Benar Sdr Sumedho, saya juga sependapat dgn saran Sdr Morpheus... Jika dgn motiv ingin vihara ramai, maka tawarkan/sediakan apa yg menjadi "keinginan" umat ~ diselaraskan tentunya dgn "kebutuhan" spiritual; versi Buddhisme tentunya...
Kebijakan vihara masing² beda tentunya, ini yg menentukan kadar toleransinya utk mengakomodir "keinginan" umat... Konsekuensi toh? Cari tahu "keinginan" umat, bisa dgn cara sebarkan angket (pooling); sekalian konsensus umat: usia, gender, gol darah, dr mana kenal Buddhisme, hobby, media apa yg dipilih utk belajar Dhamma, penilaian ± ttg vihara, dll... Setelah data terkumpul, baru selaraskan dgn policy vihara, mana yg bisa diakomodir...
Mampukah vihara memfasilitasi "kebutuhan" umum umat, di luar kebutuhan primer (sandang, papan, & pangan), tentunya... Yaitu: pendidikan & kesehatan?
Contoh, sediakan kursus gratis/mumer, MIPA misalnya... Ini kan kebutuhan pendidikan. Inggris & Mandarin mungkin lumayan mahal kursusnya. Kalo ada muda-mudi yg komit mau ngajar (vihara kasih kompensasi dah); ini selling point, umat rasakan manfaatnya langsung... Umat yg finansialnya pas²an, pasti akan sangat apresiatif akan support dr vihara ini...
Jika mampu, vihara sediakan taman bermain atau lapangan badminton ato basket, buka sampe malem. Latihan wushu & barongsai utk kawula muda, thai-chi utk dewasa/manula (umumnya). Umat sekitar bisa main & vihara tdk hanya ramai kalo akhir pekan saja. Di taman, para manula bisa ngumpul, ngobrol, diskusi, sambil ngemil...
Adakan pusat konsultasi kesehatan, konseling remaja, masalah keluarga, dll... Yg semua ini sangat menyentuh langsung akan "kebutuhan" umat...

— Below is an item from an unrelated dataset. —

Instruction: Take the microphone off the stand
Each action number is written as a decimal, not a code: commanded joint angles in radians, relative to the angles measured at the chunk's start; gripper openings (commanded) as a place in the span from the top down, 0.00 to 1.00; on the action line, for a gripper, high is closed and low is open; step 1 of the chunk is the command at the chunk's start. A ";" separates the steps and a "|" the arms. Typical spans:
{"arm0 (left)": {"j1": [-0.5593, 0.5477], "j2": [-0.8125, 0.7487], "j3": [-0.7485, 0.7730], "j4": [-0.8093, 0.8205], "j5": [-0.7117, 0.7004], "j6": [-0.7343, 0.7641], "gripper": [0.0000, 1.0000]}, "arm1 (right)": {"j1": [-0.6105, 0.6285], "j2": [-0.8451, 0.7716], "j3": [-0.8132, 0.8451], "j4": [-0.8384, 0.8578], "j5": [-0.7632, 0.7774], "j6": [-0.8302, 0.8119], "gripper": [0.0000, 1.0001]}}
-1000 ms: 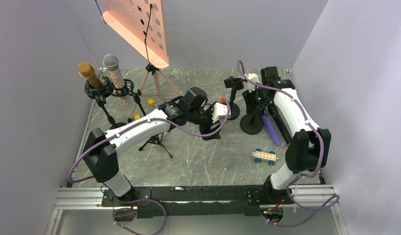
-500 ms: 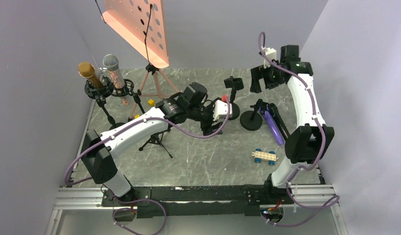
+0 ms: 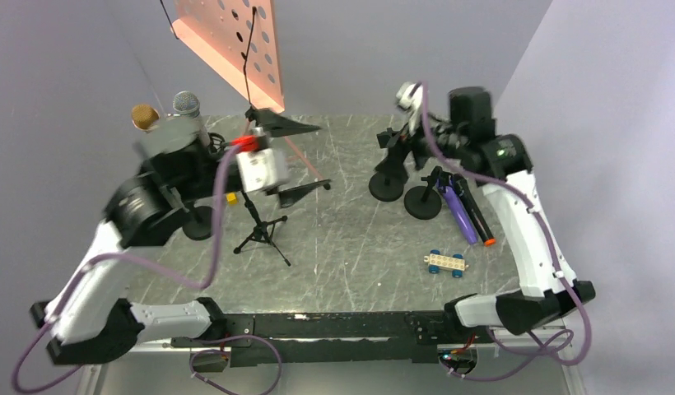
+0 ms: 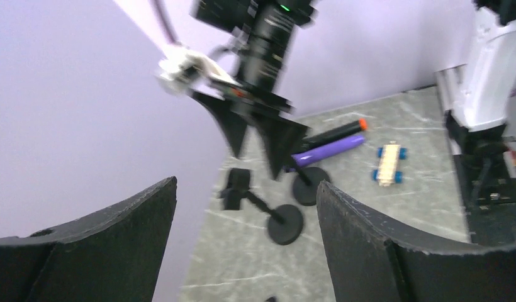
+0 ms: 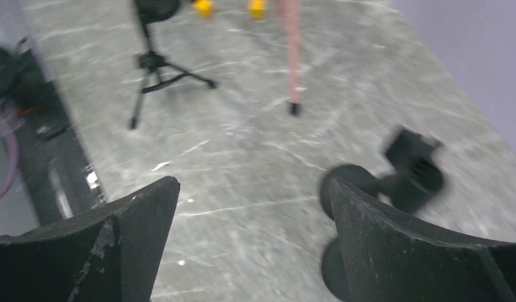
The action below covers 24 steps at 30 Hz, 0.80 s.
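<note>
Purple microphone is what we find lying flat on the table, far right of the workspace, its body slanting away from a round-base stand just beside it. We cannot tell whether its upper end touches that stand's stem. Alongside it, on the outer side, lies a black stick with an orange tip, running nearly parallel. A second round-base stand sits just left of the first, upright, with a black clip on top. Nearer the arm bases we see a toy car with blue wheels, apart from the microphone. The right gripper hangs above the two stands with its fingers spread wide and only bare table between them; in its wrist view the clip shows just inside the right finger, blurred. The left gripper is raised high on the left, pointing across toward the stands, its fingers likewise far apart and holding nothing. Behind the left arm, at the back left, a gold microphone and a silver microphone stand up, partly hidden. A small black tripod stands nearby, and a perforated orange panel hangs at the back.
</note>
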State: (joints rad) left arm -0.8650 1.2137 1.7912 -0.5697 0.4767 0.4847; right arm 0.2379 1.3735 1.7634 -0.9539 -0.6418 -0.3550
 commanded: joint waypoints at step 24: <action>0.846 -0.612 -0.289 -0.084 -0.351 -0.308 0.09 | 0.696 0.370 -0.243 1.133 0.387 0.417 0.06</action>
State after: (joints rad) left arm -0.1093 0.6231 1.5139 -0.6376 0.1295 0.2985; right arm 0.9314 1.7004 1.4864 -0.0448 -0.3061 -0.0372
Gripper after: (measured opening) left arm 0.906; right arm 0.940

Mengapa gereja cenderung ramai? Beberapa alasan klasik utk remaja sdh dijawab di atas. Tapi over all, semua rentan usia... Mereka jago menjadi tuan-rumah yg excellent. Ramah/friendly & humble, saling mendengarkan & menguatkan di kala down. Ini merupakan kebutuhan psikologis, bukan cuma manusia, binatang pun suka diperlakukan demikian...
Singkatnya, secara psikologis mereka mendapatkan entertainment, full audio-visual...
Jika terdengar terlalu ideal, tentu saja, mulai bertahap saja... Paling kecil modal awal adalah: masing² aktivis mulai menjadi humble, friendly, mendengar dgn baik, saling mendukung... Ini sangat powerfull... Umat di rumah sdh sering dengar omongan kasar & tegang, di sekolah juga tensi PR & guru serem, di kantor juga sdh byk polemik, di pasar & jendela sering gosip sambil miris², dll... Masa sampe vihara juga demikian, seminggu sekali lho. Kalo di vihara, suasana bersih & asri, orgnya pada welcome, ramah menyapa, tutur katanya indah, bahasa tubuhnya humble, gak suka debat tapi dengerin... Siapa yg gak tergiur utk rutin datang?
keknya memang setiap orang punya motivasi berbeda2x kalau ke vihara. Seperti suhu moprh bilang, mesti palugada, "apa lu mau, gua ada"
Itu pasti rame, tapi tidak menjamin kualitas isinya.